The euro zone will need "a strong effort" from all its policymakers if it is to overcome the "significant challenges" that global markets have thrown down over the past few weeks, the head of the European Central Bank has told the region's lawmakers Monday.
In pre-released remarks, European Central Bank (ECB) President Mario Draghi told the European Parliament on Monday that to make "the euro area more resilient, contributions from all policy areas are needed."
"The ECB is ready to do its part," Draghi said.
Hints of more easing from Draghi on Monday pushed the euro lower. As Draghi started his speech, the single currency was trading down around 0.9 percent at about 1.1148 to the U.S. dollar.
The European stock markets, however, were trading higher, with the German DAX up 2.7 percent and French CAC both up nearly 3.14 percent and the FTSE 100 up 2.3 percent.
At the bank's last monetary policy meeting in January, Draghi announced that the Governing Council would review and possibly reconsider its stimulus program in early March.
"The focus of our deliberations will be twofold, " Draghi told lawmakers Monday.
"First, we will examine the strength of the pass-through of low imported inflation to domestic wage and price formation and to inflation expectations. This will depend on the size and the persistence of the fall in oil and commodity prices and the incidence of second-round effects on domestic wages and prices.
"Second, in the light of the recent financial turmoil, we will analyze the state of transmission of our monetary impulses by the financial system and in particular by banks.
"If either of these two factors entail downward risks to price stability, we will not hesitate to act."

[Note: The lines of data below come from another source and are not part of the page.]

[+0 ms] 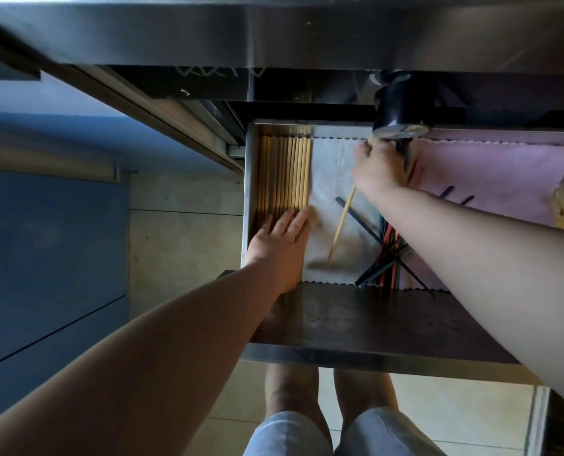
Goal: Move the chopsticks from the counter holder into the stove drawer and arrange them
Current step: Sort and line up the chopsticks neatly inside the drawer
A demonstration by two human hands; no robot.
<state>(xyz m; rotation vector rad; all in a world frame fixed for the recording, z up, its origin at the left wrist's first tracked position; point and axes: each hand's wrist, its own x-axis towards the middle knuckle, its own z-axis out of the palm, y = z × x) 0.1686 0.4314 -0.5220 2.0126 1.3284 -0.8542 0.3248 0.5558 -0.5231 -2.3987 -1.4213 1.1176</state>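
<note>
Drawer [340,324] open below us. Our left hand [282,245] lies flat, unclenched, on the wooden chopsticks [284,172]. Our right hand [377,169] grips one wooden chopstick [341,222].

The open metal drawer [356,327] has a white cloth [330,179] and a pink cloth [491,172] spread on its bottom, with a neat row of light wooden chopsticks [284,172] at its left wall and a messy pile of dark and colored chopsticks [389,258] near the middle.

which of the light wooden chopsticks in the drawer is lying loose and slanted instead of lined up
The single wooden chopstick lying diagonally on the white cloth, just below the right hand. The others sit parallel in a row along the drawer's left wall, under the left hand.
</note>
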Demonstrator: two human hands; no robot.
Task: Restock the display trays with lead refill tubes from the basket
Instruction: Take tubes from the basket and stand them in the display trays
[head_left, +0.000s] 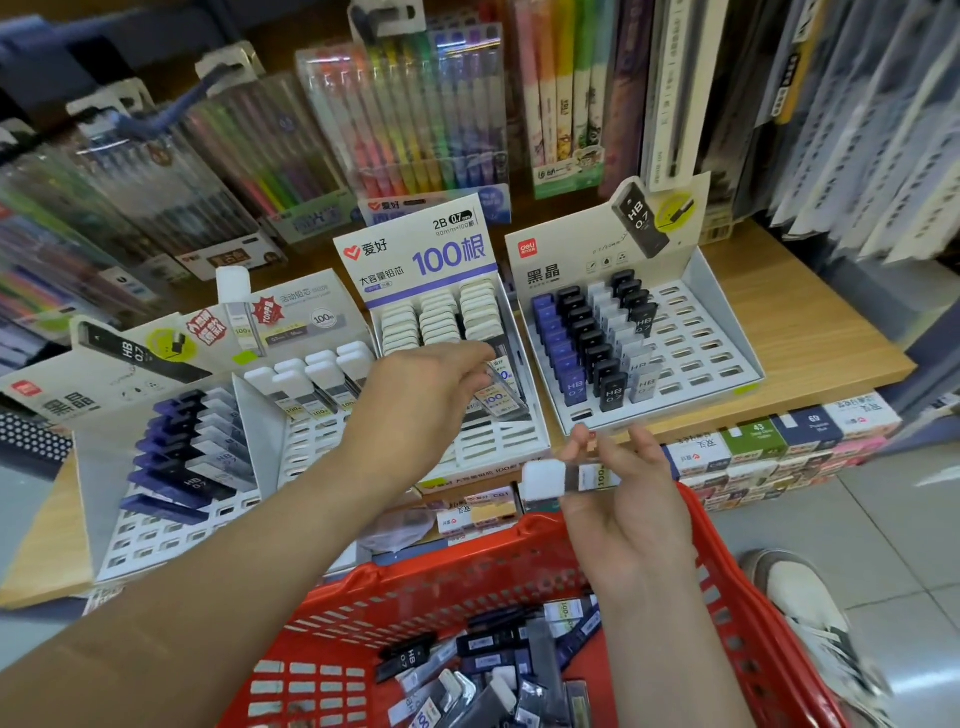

A large part of the European markets' roller-caster ride has been down to fears about the stability of the region's banks, the level of bad loans they have on their books and their ability to ride out further shocks.
However, Draghi taold European lawmakers that the state of Europe's lenders at the moment is very different from the global financial crisis of 2007-2008.
"Banks have built higher and better-quality capital buffers, have reduced leverage and improved their funding profiles," the ECB President said.
"Moreover, the Basel Committee on Banking Supervision noted that substantial progress has been made towards finalising post-crisis reforms and that the remaining elements of the regulatory reform agenda for global banks are being finalised.
"The clarification of these elements will provide regulatory certainty on the stability of the future framework. This will support the banking sector's ability to make long-term sustainable business plans into the future."
Since the ECB policy-setting meeting, economic data has been mixed, creating uncertainty as to the ECB'S next move — and giving particular importance to Draghi's words on Monday.
Euro zone economic growth slowed to a four-month low in January, according to Markit's composite purchasing managers' index (PMI). Expansion slowed in both manufacturing and the services sector, with growth easing in Germany and Italy and the French economy remaining close to static.
However, the labor market in the euro zone has shown signs of strength. Seasonally adjusted unemployment in the area averaged 10.4 percent in December — the lowest rate recorded since September 2011 and the second consecutive monthly decline.
"This (may) make the battleground a little more rough for the president against his German colleagues, if he still desires to spur more QE (quantitative easing)," Naeem Aslam, chief market analyst at AvaTrade, said in a note this month.
One colleague in question may be Wolfgang Schaeuble, the German finance minister. Although he does not sit on the ECB's decision-making board, the 73-year-old veteran politician is a vocal critic of loose monetary policy, which can include low interest rates and asset-purchasing programs.
Currently, the ECB's main interest rate stands at 0.05 percent and there is a negative rate of minus 0.3 percent on its deposit facility. It makes net monthly asset purchases of 60 billion euros ($67 billion) and this will continue until March 2017 at the earliest, after a six month extension was announced in December.
German media, cited by Reuters, reported on Friday that Schaeuble planned to call for a turnaround in expansionary monetary policy internationally at the G-20 meeting later this month in Shanghai. He is reportedly concerned about the threat of creating new bubbles in financial markets.
However, Benoit Cœure, a member of the ECB's executive board, failed to rule out the bank becoming even more expansionary at its next meeting, in an interview with Rheinische Post.
"This depends a lot on global developments. If necessary, we stand ready to use all of the instruments at our disposal. That includes the key interest rates and the size, composition and duration of our securities purchases. We will take a decision on this in March," he said in an interview published on Saturday.